In order for me to tell you about the best mother of all, you must know about my real mother. She was careless with me. She abandoned me several times and kept me at arm’s length when she was around.
All I wanted as a child was a mom. I would go to mine time and time again only to be batted away like a pesky housefly. (Little did I know how that behavior would influence me on finding a man to love me properly.) There were never trips to the mall or meals out to eat with her. There were no secrets whispered or long talks late into the night on how to help me with my social skills and my insecurities. There were no hugs but a handful. And those were awkward quick hugs that left me wondering what was wrong with me. There was no “Oh I picked this up for you or thought you might need that” kind of conversations. There was her and never me.
I would let go of that need and longing for her in my teens. But I would start a habit of attaching myself onto my friend’s moms. Which wasn’t always helpful when that mom wasn’t much better than the one I was trying to replace.
But God restored to me a mom! My husband’s mother. And if no one reads this post but her then I’ve done a good job; her opinion is what matters in the end to me.
There’s the caring mom, the faithful mom, the prayerful mom as I posted yesterday. But the mom I have now far above exceeds any of this I’ve decsribed. The reason is, she’s my mom. She loves me unconditionally! Seriously, she does. She prays for me, she cheers me on, she’s gentle towards me and she simply loves me. Mostly she was the main influence in bringing me to Jesus.

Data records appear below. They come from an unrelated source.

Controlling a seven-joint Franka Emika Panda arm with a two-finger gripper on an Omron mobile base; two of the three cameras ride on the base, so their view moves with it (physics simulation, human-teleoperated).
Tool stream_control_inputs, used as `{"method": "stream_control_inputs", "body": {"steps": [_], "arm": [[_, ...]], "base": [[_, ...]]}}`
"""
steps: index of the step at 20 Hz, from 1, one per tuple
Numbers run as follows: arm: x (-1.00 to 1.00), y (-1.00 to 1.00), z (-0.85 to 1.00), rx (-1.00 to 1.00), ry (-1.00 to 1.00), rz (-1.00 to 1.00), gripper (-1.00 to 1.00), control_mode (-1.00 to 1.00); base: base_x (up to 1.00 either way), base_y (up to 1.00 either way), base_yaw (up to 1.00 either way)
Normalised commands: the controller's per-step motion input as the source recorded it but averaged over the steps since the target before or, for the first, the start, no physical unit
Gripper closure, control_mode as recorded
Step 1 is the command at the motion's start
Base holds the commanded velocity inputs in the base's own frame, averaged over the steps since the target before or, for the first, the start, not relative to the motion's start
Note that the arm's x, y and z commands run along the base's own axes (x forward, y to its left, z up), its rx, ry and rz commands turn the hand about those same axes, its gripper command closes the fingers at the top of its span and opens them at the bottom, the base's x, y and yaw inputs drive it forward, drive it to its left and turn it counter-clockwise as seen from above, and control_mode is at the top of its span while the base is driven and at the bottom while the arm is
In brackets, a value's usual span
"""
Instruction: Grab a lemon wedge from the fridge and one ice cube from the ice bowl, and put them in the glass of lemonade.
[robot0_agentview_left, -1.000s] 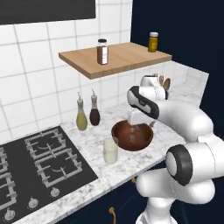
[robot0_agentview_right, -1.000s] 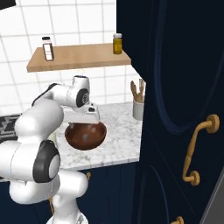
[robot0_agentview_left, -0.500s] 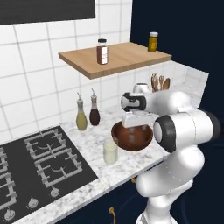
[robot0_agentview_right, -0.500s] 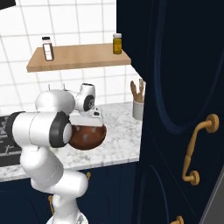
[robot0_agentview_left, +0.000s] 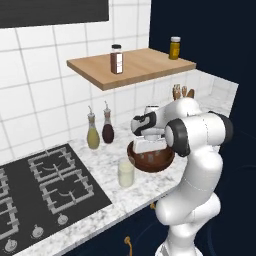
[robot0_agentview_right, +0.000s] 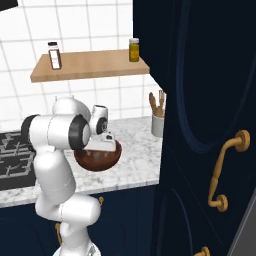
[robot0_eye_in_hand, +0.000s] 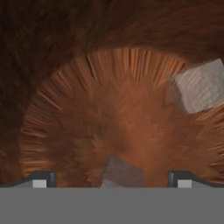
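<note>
The dark reddish-brown ice bowl (robot0_agentview_left: 150, 160) (robot0_agentview_right: 97, 159) stands on the marble counter, and my gripper (robot0_agentview_left: 148, 145) (robot0_agentview_right: 106, 142) (robot0_eye_in_hand: 111, 179) reaches down into it. The jaws are open, with the fingertips (robot0_eye_in_hand: 41, 179) wide apart. One pale ice cube (robot0_eye_in_hand: 122, 173) lies on the bowl's floor between them, untouched on either side. A second ice cube (robot0_eye_in_hand: 197, 87) rests farther up the bowl's wall. The glass of lemonade (robot0_agentview_left: 126, 174) stands just left of the bowl. The fridge and the lemon wedge are out of view.
Two bottles (robot0_agentview_left: 100, 130) stand by the tiled wall behind the glass. A black stove (robot0_agentview_left: 45, 185) is to the left. A grey utensil holder (robot0_agentview_right: 157, 122) is right of the bowl, beside tall navy cabinets (robot0_agentview_right: 210, 125). A wooden shelf (robot0_agentview_left: 130, 65) hangs above.
The hand has come down from above the bowl's rim into the bowl, and the arm has swung in over it. The bowl and glass have not moved.
</note>
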Motion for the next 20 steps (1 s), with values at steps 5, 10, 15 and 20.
{"method": "stream_control_inputs", "body": {"steps": [5,10,15,20], "arm": [[0.27,0.0,-0.42,0.0,0.06,0.0,-1.0,-1.0],[-0.04,0.08,-0.11,0.0,0.0,0.0,-1.0,-1.0],[-0.07,0.0,-0.06,0.0,0.0,-0.03,-1.0,-1.0],[-0.08,0.0,0.0,0.0,0.0,-0.13,-1.0,-1.0]], "base": [[0.0,0.0,0.0],[0.0,0.0,0.0],[0.0,0.0,0.0],[0.0,0.0,0.0]]}}
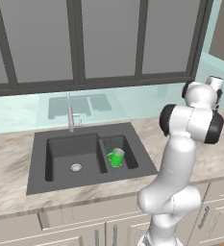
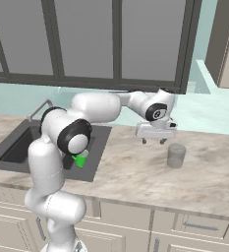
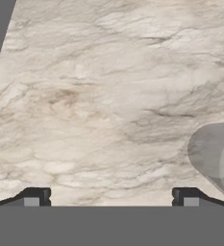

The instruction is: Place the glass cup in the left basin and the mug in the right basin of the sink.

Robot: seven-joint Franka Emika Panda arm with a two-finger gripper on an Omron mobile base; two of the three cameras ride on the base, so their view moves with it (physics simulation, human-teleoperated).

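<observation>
The green mug [image 1: 116,157] stands inside the right basin [image 1: 125,153] of the dark sink [image 1: 39,166], and the wider left basin [image 1: 72,156] beside it shows its round drain [image 1: 76,167]. The glass cup [image 2: 176,155] stands upright on the marble counter [image 2: 135,172], well apart from the sink. The gripper [image 2: 153,141] hangs above the counter just beside the cup, its fingers spread wide and holding nothing. In the hand view the cup [image 3: 213,156] lies at the right edge.
</observation>
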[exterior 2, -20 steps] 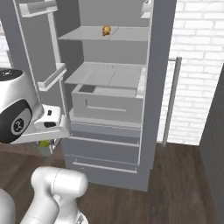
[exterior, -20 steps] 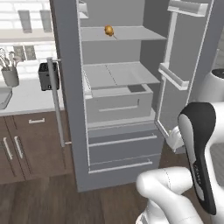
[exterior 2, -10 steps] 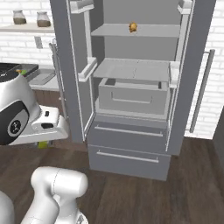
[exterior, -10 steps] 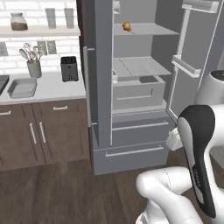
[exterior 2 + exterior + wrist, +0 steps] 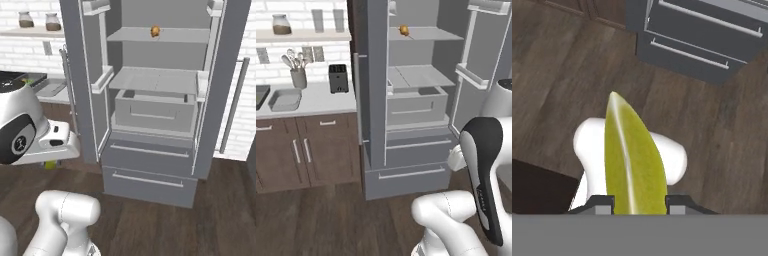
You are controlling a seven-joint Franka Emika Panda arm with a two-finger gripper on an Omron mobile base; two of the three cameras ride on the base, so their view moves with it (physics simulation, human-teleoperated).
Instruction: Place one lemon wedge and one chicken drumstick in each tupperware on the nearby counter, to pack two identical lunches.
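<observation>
Yellow-green lemon wedge [image 5: 632, 165] sits pinched in the tool [image 5: 639, 201], probably for carrying to the grey tupperware [image 5: 285, 99] on the off-white table [image 5: 321, 100].

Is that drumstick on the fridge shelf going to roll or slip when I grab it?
The drumstick looks small, rounded and lumpy, so it may wobble or roll on the flat shelf. Its uneven shape probably makes the grip unsteady. The hand is shut on a wedge.
</observation>
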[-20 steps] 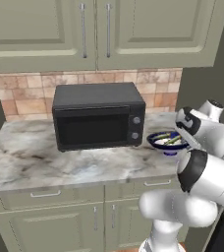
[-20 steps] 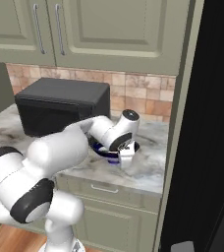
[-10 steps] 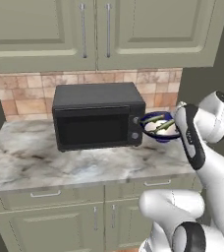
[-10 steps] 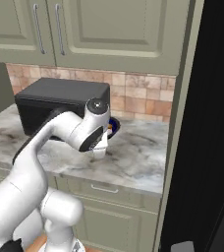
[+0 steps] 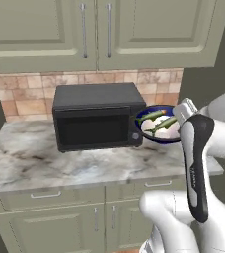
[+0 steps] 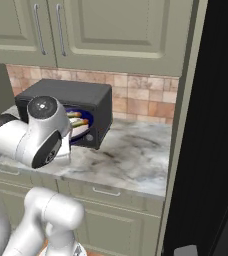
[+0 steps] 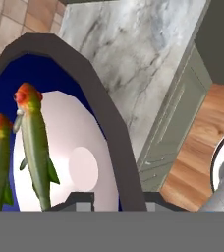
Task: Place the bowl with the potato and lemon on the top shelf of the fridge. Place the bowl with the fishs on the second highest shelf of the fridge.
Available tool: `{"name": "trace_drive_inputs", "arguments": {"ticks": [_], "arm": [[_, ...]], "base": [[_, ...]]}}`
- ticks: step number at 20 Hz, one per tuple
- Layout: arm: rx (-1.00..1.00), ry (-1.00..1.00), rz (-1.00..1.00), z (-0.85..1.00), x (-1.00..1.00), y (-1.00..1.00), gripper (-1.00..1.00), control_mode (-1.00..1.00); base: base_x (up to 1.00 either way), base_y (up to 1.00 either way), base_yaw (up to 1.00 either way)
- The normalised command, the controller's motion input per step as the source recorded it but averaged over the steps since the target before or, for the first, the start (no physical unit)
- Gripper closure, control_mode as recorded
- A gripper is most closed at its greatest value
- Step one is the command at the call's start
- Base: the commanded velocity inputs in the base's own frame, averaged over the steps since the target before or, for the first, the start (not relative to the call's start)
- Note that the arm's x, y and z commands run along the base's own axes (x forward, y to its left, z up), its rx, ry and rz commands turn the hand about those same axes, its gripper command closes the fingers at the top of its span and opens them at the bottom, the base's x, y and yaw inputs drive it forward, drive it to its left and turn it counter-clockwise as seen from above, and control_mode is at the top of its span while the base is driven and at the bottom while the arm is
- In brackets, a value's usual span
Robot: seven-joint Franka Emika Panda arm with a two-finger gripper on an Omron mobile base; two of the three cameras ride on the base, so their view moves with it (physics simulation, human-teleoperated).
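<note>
Gripper: the gripper (image 7: pixel 115 199) was closed on the rim of the bowl (image 7: pixel 104 123), one finger inside and one outside the wall, as seen in the hand view.
Arm: the white arm (image 5: pixel 198 163) rose from the lower right in the left base view, its wrist beside the bowl (image 5: pixel 160 124).
Bowl: blue outside, white inside, held clear above the counter (image 5: pixel 60 165), just to the right of the microwave (image 5: pixel 97 121).
Contents: two green fish (image 7: pixel 35 142) with orange heads lay side by side in the bowl.
Right base view: the bowl (image 6: pixel 78 127) showed partly behind the arm (image 6: pixel 43 135), in front of the microwave (image 6: pixel 71 100).
Fridge: the dark fridge (image 6: pixel 216 130) stood at the right end of the counter (image 6: pixel 131 160), well apart from the bowl.
Surroundings: green cabinets (image 5: pixel 104 29) hung above a tiled backsplash (image 5: pixel 25 91).
</note>
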Motion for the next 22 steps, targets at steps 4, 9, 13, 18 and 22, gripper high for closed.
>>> {"name": "trace_drive_inputs", "arguments": {"ticks": [4,9,13,18,22], "arm": [[-0.07,-0.09,0.00,0.50,-0.88,0.42,1.00,-1.00],[0.00,0.00,-0.01,0.00,0.00,0.00,1.00,-1.00],[0.00,0.00,0.00,0.00,0.00,0.00,1.00,1.00],[0.00,0.00,0.00,0.00,0.00,0.00,1.00,1.00],[0.00,0.00,0.00,0.00,0.00,0.00,1.00,1.00]], "base": [[0.00,0.00,0.00],[0.00,0.00,0.00],[-0.68,-0.01,0.07],[-1.00,-0.07,0.08],[-1.00,-0.19,0.07]]}}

Took me many years to see that her love was just that and only that…love. She would buy me a shirt and I would worry and wonder why. Did my clothes not measure up? Was she controlling and trying to make me dress the way she liked? She would pick up food items, extras for us when she found a good sale on something. For me, I’m trying to figure why would she buy us food? Does she think we need more food in our cupboards? Did I not buy her son’s favorite food, so she was getting it for him? Strange, odd behavior to me. What was even more strange was she would actually want to spend time with our kids! Yeah you heard me rght. And when she was with them, she was enjoying herself. Who does this kind of stuff? I didn’t know. I never had experienced that before. But as time went on and God changed me, cleaned me out and filled me up, I began to see that these acts, are acts of love♡. And I began to trust her. And love her.
Ladies and gentlemen, if you were to set your bar, to her bar you’d have a hard time reaching, I guarantee you that. I do strive everyday to try to be more like her.